* ACTIVITY *
Whenever a line in the data holds the string "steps", copy that line.

* DATA SHOWN *
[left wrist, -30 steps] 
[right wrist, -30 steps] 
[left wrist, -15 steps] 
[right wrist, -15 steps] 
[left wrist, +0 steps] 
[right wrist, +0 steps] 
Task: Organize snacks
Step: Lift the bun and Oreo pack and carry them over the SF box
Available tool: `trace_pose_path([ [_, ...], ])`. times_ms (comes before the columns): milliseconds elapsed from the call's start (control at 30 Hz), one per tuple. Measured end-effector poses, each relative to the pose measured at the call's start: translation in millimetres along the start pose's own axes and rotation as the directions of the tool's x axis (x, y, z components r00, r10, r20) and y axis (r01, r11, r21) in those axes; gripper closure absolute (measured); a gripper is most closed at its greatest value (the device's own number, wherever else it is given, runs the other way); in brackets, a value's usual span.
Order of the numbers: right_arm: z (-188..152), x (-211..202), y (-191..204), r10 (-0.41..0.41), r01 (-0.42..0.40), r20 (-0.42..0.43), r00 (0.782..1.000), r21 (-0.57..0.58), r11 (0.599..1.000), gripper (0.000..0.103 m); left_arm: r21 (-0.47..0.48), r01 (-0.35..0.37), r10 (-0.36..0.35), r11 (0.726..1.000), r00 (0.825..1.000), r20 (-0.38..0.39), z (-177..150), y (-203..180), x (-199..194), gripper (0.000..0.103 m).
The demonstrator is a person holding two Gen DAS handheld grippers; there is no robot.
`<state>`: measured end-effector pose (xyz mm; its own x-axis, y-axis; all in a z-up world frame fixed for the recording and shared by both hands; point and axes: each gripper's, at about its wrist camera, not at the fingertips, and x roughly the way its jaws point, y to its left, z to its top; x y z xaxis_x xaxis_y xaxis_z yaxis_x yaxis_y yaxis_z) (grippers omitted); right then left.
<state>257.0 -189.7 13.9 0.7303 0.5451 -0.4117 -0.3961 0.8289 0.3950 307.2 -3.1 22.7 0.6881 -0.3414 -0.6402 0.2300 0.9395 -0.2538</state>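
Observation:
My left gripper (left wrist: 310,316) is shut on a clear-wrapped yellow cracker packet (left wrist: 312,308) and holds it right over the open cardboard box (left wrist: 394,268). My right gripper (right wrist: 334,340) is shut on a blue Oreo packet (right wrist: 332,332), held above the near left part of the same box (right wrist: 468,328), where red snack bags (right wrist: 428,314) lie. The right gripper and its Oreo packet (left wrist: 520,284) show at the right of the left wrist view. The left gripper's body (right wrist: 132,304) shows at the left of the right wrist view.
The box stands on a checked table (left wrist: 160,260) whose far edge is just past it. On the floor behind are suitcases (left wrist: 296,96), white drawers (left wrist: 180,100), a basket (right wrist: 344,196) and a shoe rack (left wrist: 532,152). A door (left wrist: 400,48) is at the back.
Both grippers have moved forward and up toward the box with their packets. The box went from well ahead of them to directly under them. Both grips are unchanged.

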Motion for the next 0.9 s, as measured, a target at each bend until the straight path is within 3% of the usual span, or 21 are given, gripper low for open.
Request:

* ANSWER TO THIS TASK *
[left wrist, -30 steps] 
[right wrist, -30 steps] 
[left wrist, -15 steps] 
[right wrist, -15 steps] 
[left wrist, +0 steps] 
[right wrist, +0 steps] 

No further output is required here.